[Data items]
◇ ◇ ◇ ◇ ◇ ◇ ◇

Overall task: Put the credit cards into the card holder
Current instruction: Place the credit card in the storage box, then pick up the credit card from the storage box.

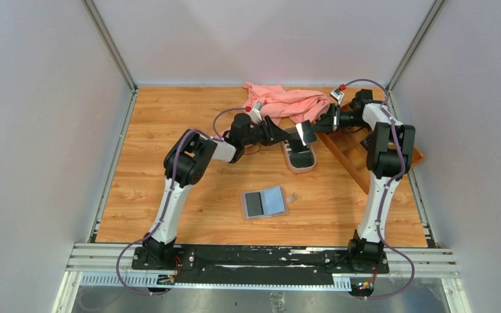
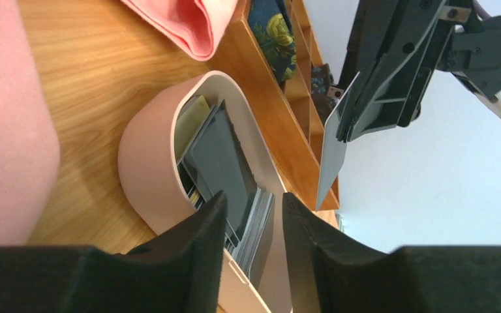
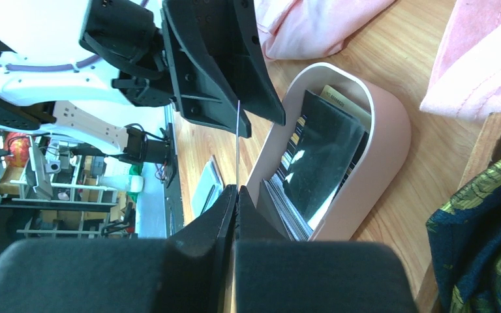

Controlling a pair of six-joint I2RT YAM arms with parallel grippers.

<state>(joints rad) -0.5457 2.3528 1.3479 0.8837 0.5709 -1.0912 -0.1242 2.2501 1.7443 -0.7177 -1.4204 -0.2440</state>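
Nearest the arm bases, flat on the wood-grain worktop point(image 1: 169, 156): a small squarish pinkish-tan card holder point(image 1: 264, 203), folded open, grey-blue sleeves facing up, one dark panel on its left half, snap tab sticking out to the right. Well apart from both end effectors, on their near side. Farther in, around mid-worktop: an oval pink-walled tray with a pale rim point(image 2: 145, 163), packed with thin dark plastic credit cards point(image 2: 218, 156) standing on edge, a yellowish one at the far end of the stack. Just above that tray, the left end effector point(image 2: 253, 199), fingers parted with a clear gap and nothing in it, the stacked cards visible through the gap. Facing it from the other side, the right end effector point(image 3: 236, 192), fingers pressed tight on one thin pale credit card point(image 2: 331, 153), held by one end and raised off the tray beside its rim, close to the left fingertips but not between them. Beyond the tray, toward the back wall: a crumpled salmon-pink cloth point(image 1: 286, 102). To the far right: a brown wooden compartment tray point(image 2: 271, 104), alongside the oval tray, with dark blue floral fabric point(image 3: 483, 228) in one of its compartments.
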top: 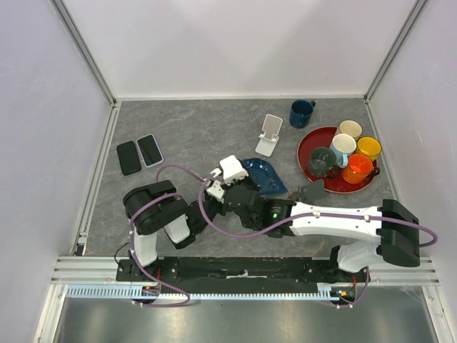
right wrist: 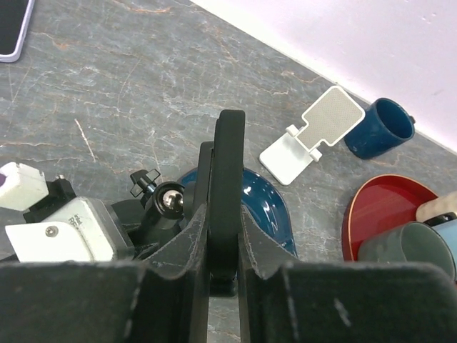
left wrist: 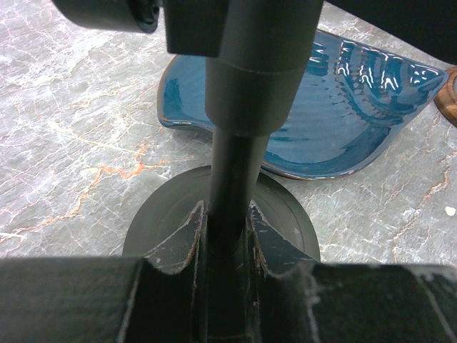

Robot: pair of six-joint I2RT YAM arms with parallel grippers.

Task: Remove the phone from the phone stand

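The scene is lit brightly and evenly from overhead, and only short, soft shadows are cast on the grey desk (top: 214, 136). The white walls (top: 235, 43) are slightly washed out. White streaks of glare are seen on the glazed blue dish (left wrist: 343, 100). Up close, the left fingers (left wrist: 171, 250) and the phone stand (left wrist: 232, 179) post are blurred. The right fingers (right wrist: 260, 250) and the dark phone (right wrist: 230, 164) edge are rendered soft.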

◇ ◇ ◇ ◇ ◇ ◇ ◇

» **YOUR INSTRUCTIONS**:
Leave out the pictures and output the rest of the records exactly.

» **ANSWER AREA**:
Overall task: Put the credit cards into the card holder
Current instruction: Place the credit card in the storage box, then pick up the credit card from the storage box.


Controlling a pair of six-joint I2RT YAM arms with parallel grippers.

<state>(joints rad) -0.5457 2.3528 1.3479 0.8837 0.5709 -1.0912 -0.1242 2.2501 1.7443 -0.7177 -1.4204 -0.2440</state>
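Nearest the arm bases, flat on the wood-grain worktop point(image 1: 169, 156): a small squarish pinkish-tan card holder point(image 1: 264, 203), folded open, grey-blue sleeves facing up, one dark panel on its left half, snap tab sticking out to the right. Well apart from both end effectors, on their near side. Farther in, around mid-worktop: an oval pink-walled tray with a pale rim point(image 2: 145, 163), packed with thin dark plastic credit cards point(image 2: 218, 156) standing on edge, a yellowish one at the far end of the stack. Just above that tray, the left end effector point(image 2: 253, 199), fingers parted with a clear gap and nothing in it, the stacked cards visible through the gap. Facing it from the other side, the right end effector point(image 3: 236, 192), fingers pressed tight on one thin pale credit card point(image 2: 331, 153), held by one end and raised off the tray beside its rim, close to the left fingertips but not between them. Beyond the tray, toward the back wall: a crumpled salmon-pink cloth point(image 1: 286, 102). To the far right: a brown wooden compartment tray point(image 2: 271, 104), alongside the oval tray, with dark blue floral fabric point(image 3: 483, 228) in one of its compartments.
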top: 
right wrist: 
left wrist: 

Robot: pair of six-joint I2RT YAM arms with parallel grippers.

Task: Remove the phone from the phone stand

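The scene is lit brightly and evenly from overhead, and only short, soft shadows are cast on the grey desk (top: 214, 136). The white walls (top: 235, 43) are slightly washed out. White streaks of glare are seen on the glazed blue dish (left wrist: 343, 100). Up close, the left fingers (left wrist: 171, 250) and the phone stand (left wrist: 232, 179) post are blurred. The right fingers (right wrist: 260, 250) and the dark phone (right wrist: 230, 164) edge are rendered soft.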

No more output is required for this exercise.